Mother and Me
Page 18
“There was a truck full of firewood, and the soldiers were giving it away to everybody,” Fredek said.
“If we had had something to carry it in, we could have gotten a lot more,” Miss Bronia said, out of breath. “Mrs. Herbstein found two more loaves of bread and some cheese. I’m afraid there’s no butter. Missus didn’t find any, did she?”
“We got some lamb,” Mother said, holding up a package. “And some more carrots and spinach.”
“Wonderful, I can make a stew,” Miss Bronia said, leading the way into the building. We were immediately enveloped by the smell of mold and the toilet.
Auntie Edna wasn’t back by suppertime.
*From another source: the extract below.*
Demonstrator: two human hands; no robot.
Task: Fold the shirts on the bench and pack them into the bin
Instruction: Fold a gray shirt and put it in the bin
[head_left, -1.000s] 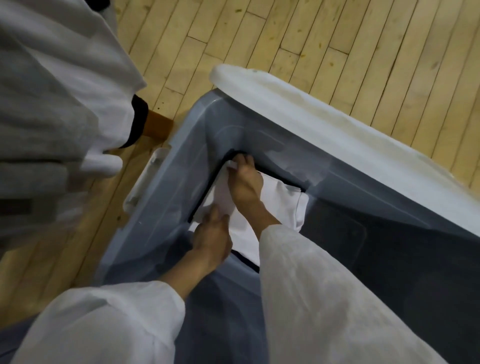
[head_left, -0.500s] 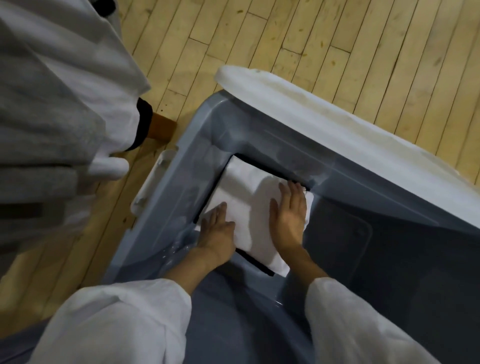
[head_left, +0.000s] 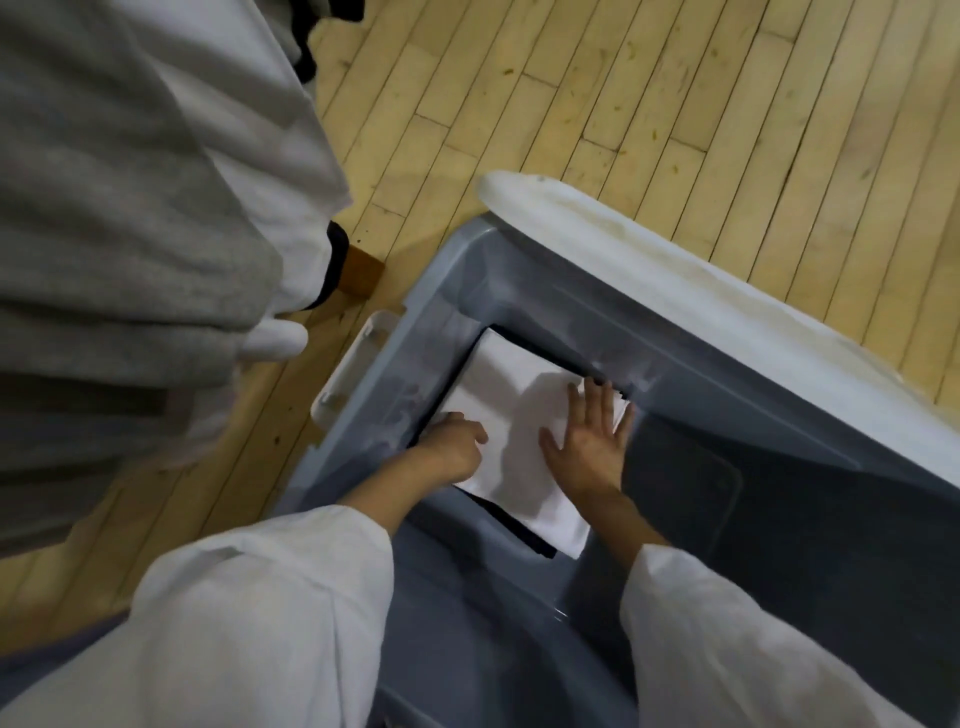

Auntie Paula and Sonya had brought back potatoes and roses. “A poor old woman was trying to sell flowers, and nobody was buying, so we bought some,” Sonya said.
“Anything to make the place smell better,” Mother said, and they laughed. Then we sat around on suitcases and boxes while Miss Bronia dealt with supper.
“Where’s my mother?” Fredek asked.
“She’ll be home soon, dear,” Auntie Paula said.
“She’ll be home soon,” Mother repeated.
“Your mother is out finding us a nicer place to stay,” Auntie Paula said. “You don’t want to go on staying here, do you?”
“I want my mother,” Fredek wailed. Fredek was not a little soldier.
“So, Basia,” Auntie Paula said cheerfully, and I could tell it was for Fredek’s benefit, “you and Yulek really did well. Sonya and I stood in line at a butcher shop too, but they ran out of meat long before we could get in.”
“There was a soldier in the store to make sure they didn’t sell more that a quarter kilo to a customer. A very pleasant lawyer from Krakow made them give Yulian a quarter kilo too.”
“When is my mother coming home?” Fredek whined. He had curled up on our sleeping pallet and was sucking his thumb.
“She’ll be home soon,” Auntie Paula said again, but without her earlier cheer. Then, to Mother, “How did you meet this very pleasant lawyer?”
“He was standing in line, and you could tell that he wasn’t from here. So I walked up and started a conversation. And when he went into the store, we just went right in with him.”
Auntie Paula found that amusing. Of course Mother did not tell her about pretending to mistake him for Judge Staretski, but I was just as glad not to have to relive that experience.
We ate out of an odd assortment of bowls. I didn’t like the lamb stew and would have filled up on the delicious bread and cheese, but Mother made me eat some. “Who knows when we’ll have meat again,” Auntie Paula said. Miss Bronia tried to coax some stew into Fredek, but he made a terrible face after his first sip. “It is pretty bad,” Miss Bronia said to Auntie Paula, and they agreed to let him abstain.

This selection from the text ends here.